On or about September 16, 2018, an ethics concern was filed with the Honolulu Ethics Commission alleging that the Official misused the Official’s position to give preferential treatment to a specific PAC that held a certain position on the upcoming ballot issue in violation of Revised Charter of Honolulu (“RCH”) § 11-104. 2 The reporter believed that the specific reference to only one PAC was preferential treatment.
Commission staff investigated the allegations and determined that there were other PACs that held both supporting and opposing views and were not specifically mentioned in the Official’s letter. Commission staff confirmed with the NCO that each Neighborhood Board (“NB”) chair sets their own NB’s agenda. The NCO also confirmed that requests for agenda items are routinely made via the NCO or by directly contacting the NB chair. Thereafter, Commission staff met with the Official.
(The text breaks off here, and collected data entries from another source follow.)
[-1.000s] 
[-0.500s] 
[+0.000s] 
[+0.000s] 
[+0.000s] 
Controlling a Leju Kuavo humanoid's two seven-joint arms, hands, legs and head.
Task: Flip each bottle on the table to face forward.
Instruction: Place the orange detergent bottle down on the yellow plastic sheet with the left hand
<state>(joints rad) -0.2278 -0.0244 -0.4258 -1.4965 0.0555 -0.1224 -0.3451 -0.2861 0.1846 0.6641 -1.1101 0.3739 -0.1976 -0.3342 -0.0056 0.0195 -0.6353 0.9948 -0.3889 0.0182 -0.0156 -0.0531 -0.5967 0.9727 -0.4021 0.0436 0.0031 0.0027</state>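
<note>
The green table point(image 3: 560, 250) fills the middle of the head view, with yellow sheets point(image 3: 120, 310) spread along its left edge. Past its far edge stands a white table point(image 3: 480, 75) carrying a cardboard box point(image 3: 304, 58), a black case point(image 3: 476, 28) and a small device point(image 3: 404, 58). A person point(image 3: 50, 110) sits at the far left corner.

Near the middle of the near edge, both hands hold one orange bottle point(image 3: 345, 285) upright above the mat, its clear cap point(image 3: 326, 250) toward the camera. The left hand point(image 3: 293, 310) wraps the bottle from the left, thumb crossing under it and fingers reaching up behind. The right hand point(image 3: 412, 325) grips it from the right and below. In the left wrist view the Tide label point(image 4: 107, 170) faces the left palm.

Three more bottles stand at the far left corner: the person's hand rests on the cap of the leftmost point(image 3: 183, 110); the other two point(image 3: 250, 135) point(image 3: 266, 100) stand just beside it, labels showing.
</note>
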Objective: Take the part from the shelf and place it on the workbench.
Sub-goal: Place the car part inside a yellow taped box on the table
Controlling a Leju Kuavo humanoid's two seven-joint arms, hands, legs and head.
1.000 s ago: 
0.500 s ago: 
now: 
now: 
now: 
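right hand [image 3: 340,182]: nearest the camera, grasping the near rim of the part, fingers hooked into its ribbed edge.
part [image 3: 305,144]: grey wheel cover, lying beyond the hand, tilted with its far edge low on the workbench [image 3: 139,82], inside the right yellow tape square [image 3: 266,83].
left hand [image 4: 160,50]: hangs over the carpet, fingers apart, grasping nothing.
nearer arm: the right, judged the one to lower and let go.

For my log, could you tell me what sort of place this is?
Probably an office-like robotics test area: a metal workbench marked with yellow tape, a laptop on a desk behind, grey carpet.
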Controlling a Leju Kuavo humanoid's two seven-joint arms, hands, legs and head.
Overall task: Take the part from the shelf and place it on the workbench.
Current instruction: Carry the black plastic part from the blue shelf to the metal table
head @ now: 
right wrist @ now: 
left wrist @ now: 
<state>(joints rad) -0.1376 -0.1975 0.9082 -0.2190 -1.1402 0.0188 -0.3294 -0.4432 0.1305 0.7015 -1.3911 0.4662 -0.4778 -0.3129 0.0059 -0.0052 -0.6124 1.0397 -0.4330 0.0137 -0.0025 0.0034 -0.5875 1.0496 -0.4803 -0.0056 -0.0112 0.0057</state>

During the meeting, the Official explained that the Official was unaware of any other ballot issue PACs at the time the letter was drafted. Further, the Official believed the term “and others” sufficiently captured any other unmentioned PACs that may have existed. The Official also stated that the Official checked with personal counsel and determined that the request to the NCO was not a misuse of position for express advocacy. Out of an abundance of caution and due to the proximity of the upcoming election, Commission staff requested the Official to resend the letter removing any specific PAC references.
On or about September 19, 2018, the Official sent a revised letter to the NCO without mentioning any specific PAC.
On or about October 17, 2018, the Commission decided not to impose a civil fine based on the following factors.3
First, the Official conducted good faith legal research and consulted with personal counsel prior to issuing the letter, although the research was focused on a separate but valid issue (i.e., whether there was misuse of position by expressly advocating for a certain position on the ballot measure). The Official cited relevant ethics laws such Revised Ordinances of Honolulu § 3-8.6 and state case law that demonstrated the good faith effort to research the issue prior to issuing the letter.
Second, the Official cooperated with Commission staff during the investigation and took immediate action.
Third, the duration of the alleged violation was about 14 days, and there was no evidence that there was intention to conceal, deceive, or mislead.